With the benefit of hindsight, that might seem to have been inevitable but in reality, it has taken years of hard graft by many banks and bankers. Credit Agricole CIB, a leader of the sustainability agenda for over a decade, was this year recognised as GlobalCapital’s Most Influential Champion of the Market.
It wasn’t just Credit Agricole CIB that was recognised by market participants. Once again, Tanguy Claquin, head of sustainable banking, was voted Most Impressive Green/SRI Investment Banker by his peers, an award he has held since 2015.
Of course, that takes individual dedication and drive, but it is also a reflection of the importance placed on the market right from the start by the whole Credit Agricole group, from top management down, across banking, capital markets and asset management.

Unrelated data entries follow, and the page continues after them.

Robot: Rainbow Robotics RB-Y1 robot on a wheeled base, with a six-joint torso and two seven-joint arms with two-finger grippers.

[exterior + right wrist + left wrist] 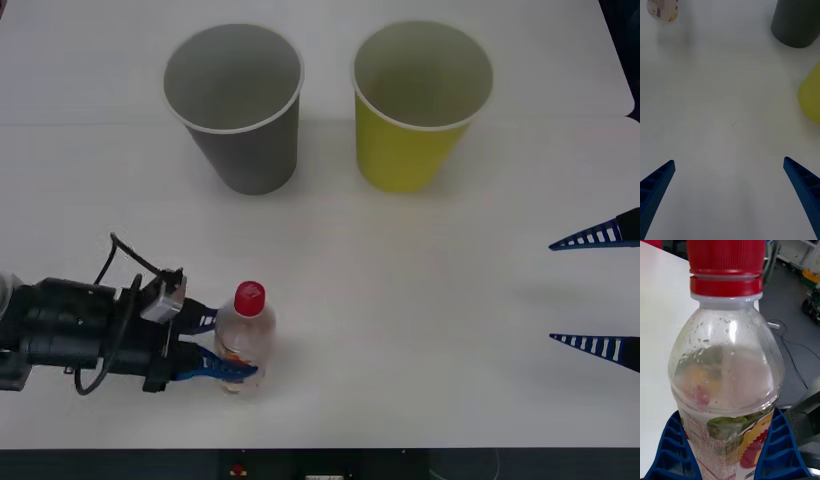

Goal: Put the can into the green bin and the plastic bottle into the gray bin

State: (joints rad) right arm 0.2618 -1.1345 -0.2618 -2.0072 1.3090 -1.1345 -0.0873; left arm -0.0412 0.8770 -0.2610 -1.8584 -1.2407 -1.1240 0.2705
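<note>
The left pincer (222,347) pinches the plastic bottle (243,336) low on its label, near the desk's front edge, well short of the gray bin (236,105). So low a grip may let the bottle tip when lifted. The right pincer (597,290) waits spread, right of the green bin (418,105). The white desk (420,330) is smooth; cables lie on the floor beyond it.

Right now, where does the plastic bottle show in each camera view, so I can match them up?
Front view: the plastic bottle stands upright near the table's front edge, between the left gripper fingers.
Left wrist view: the bottle is close up, a blue finger against each side of its label.
Right wrist view: its label end sits at the picture's edge.
Shared landmark: the gray bin, also in the right wrist view.
</note>
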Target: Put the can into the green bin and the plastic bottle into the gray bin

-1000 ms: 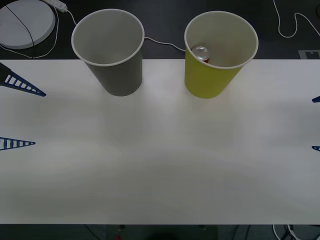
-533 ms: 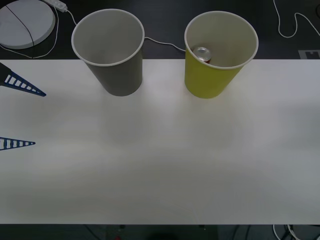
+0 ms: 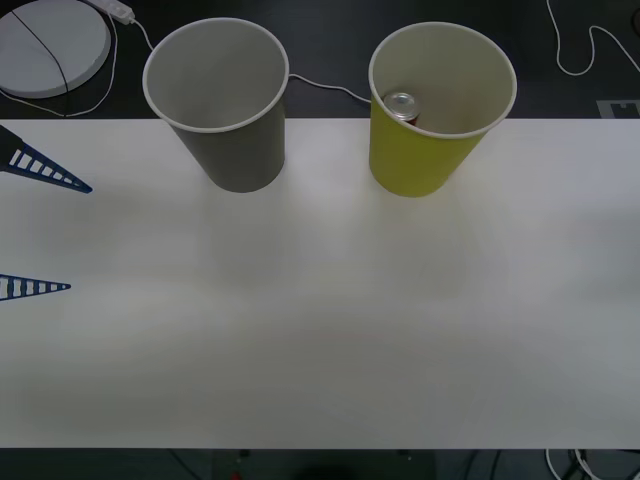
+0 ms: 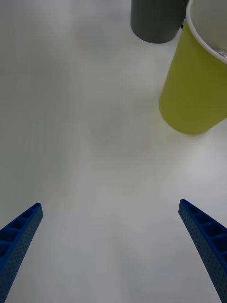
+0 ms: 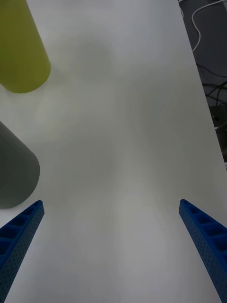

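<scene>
So the near stretch of the white table [image 3: 320, 330] has nothing standing on it, and the left gripper [image 3: 35, 235] hangs wide open over the table's left edge, nearer the robot than the gray bin [image 3: 225, 110], holding nothing. The right gripper [image 4: 111, 251] is spread wide and empty too; its wrist camera looks across bare tabletop toward the green bin [image 3: 430, 110], well short of it. Further back, the two bins stand upright side by side at the far edge of the table, gray to the left of green, a clear gap between them. The can [image 3: 401, 106] sits inside the green bin, leaning against its inner wall on the side toward the gray bin, so I'd call that half done. What I can see of the gray bin's inside looks bare, and I can't spot a plastic bottle on the table, so that half seems still open. Views differ a bit: the front view looks down into both bins and catches the can's silver top, while the left wrist view gives just the outer walls of the green bin [image 5: 21, 52] and gray bin [image 5: 14, 170], nothing of their insides.
</scene>
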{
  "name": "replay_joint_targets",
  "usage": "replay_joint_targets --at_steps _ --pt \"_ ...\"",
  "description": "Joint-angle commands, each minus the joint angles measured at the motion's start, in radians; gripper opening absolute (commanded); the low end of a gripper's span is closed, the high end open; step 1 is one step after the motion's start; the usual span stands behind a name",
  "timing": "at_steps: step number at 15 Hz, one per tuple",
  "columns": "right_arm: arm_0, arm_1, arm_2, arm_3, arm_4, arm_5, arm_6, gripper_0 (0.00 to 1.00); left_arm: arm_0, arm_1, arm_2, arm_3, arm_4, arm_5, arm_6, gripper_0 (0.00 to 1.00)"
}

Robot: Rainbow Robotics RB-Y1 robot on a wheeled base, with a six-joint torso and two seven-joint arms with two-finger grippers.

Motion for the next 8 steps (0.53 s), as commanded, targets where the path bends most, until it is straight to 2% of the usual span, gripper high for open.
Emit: replay_joint_targets --at_steps 1,8 --pt "0.000 0.000 0.014 0.000 -0.035 0.000 0.022 1.00 0.000 0.000 0.000 0.000 0.000 0.000 0.000 1.00" --pt "-0.002 0.000 0.015 0.000 -0.038 0.003 0.027 1.00 0.000 0.000 0.000 0.000 0.000 0.000 0.000 1.00"
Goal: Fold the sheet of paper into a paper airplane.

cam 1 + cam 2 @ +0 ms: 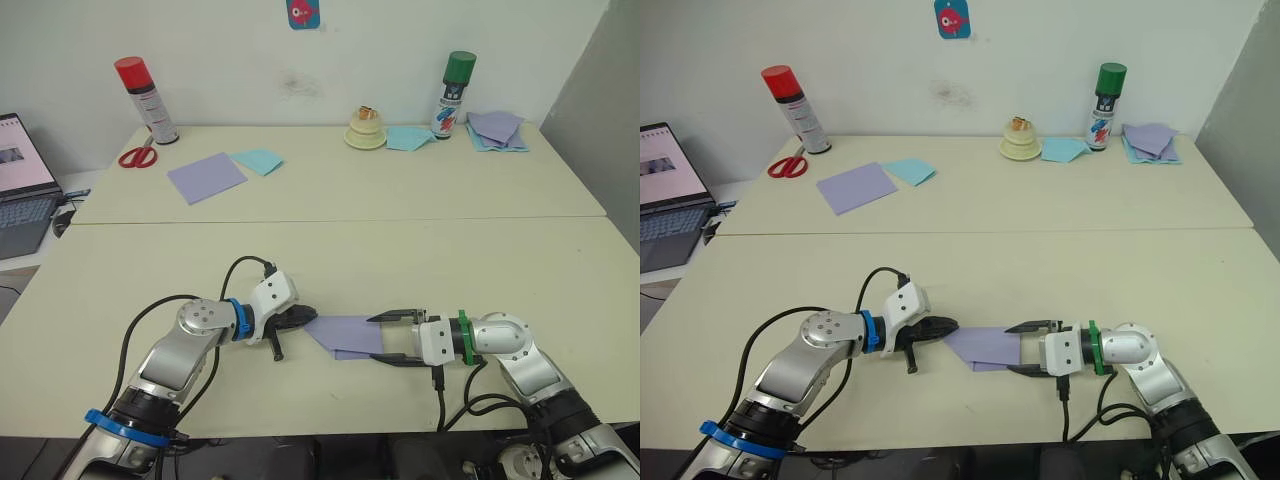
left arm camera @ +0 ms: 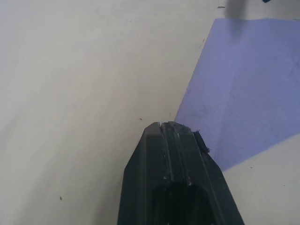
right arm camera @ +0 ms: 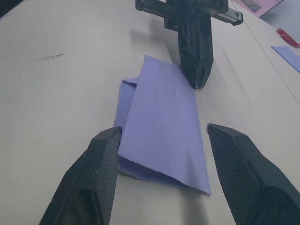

It was first recognised in the overall most impressive bank for SRI capital markets in 2014 and held that position for six years.
Looking back over a decade, the starting point was the mandate that bank executives were given by the cooperative shareholders of the group with its roots in the agricultural sector. “Farmers directly feel the environmental and social challenges that we are facing which meant that in the early days we had extremely strong support from every layer of management,” says Claquin.
Claquin set up the sustainable banking team in 2009, which gave Credit Agricole CIB a head start in SRI markets. The timing was right, just when issuers started to become interested in SRI in the post-great financial crisis environment, and it allowed it made the bank relevant in front of clients. Top-level support meant it also had the resources that other banks lacked to devote to projects for the benefit of market governance and infrastructure.
Claquin, for instance, was the only representative from a European house involved in the creation of the Green Bond Principles, which continue to provide a template for what is now almost a countless number of issuers.
“The reason why we are influential and why we are visible in this market is because we never shied away from spending time on the Green Bond Principles to draft and promote them,” he says. “It was important for the market and it put us at the core of the market.
“Similarly, during the last few years when Europe started to work on the Green Bond Standard, we had the mandate from our top management to spend time on it. It’s perhaps not obvious for a bank to spend so much time on market governance but it gives us credibility in the market.”
The bank also worked on the Sustainability Linked Bond Principles, published in June 2020, that followed its work on the inaugural issue for Italian power company Enel in 2019. Alongside market governance, though, has been a consistent willingness to promote SRI capital markets to issuers. A notable result of this approach came in the last year as Germany joined the ranks of green bond issuers, advised by Credit Agricole
“We have spent days, weeks, months and even years with the key public sectors players to convince them that ESG is not only a marketing gimmick but a really important tool,” says Claquin.
That the ESG roots run deep throughout the group is also clear.
“As the Credit Agricole group we’ve been committed to this process throughout the value chain, not just market governance,” he says.
“It’s also been important that the group itself has issued green, sustainability and social formats as well as advising our clients on how to access these markets themselves. And the group is also an investor in these instruments: Amundi, for instance, is not just one of the largest asset managers but one of the most ESG-focused asset managers globally.”
It also means that the bank looks at the impact of its own business from an SRI perspective. Claquin points out that in bond rankings based on revenues from deals that are green or brown, Credit Agricole CIB is not only first in green revenues, but is also the only bank to have more green revenues than brown.
“There’s pressure on all banks on this but being at the top is putting even more pressure on us because we want to stay there and be consistent,” he says. “When you’re claiming credit for doing green it’s something that you cannot achieve without also looking what you’re doing for the whole business.”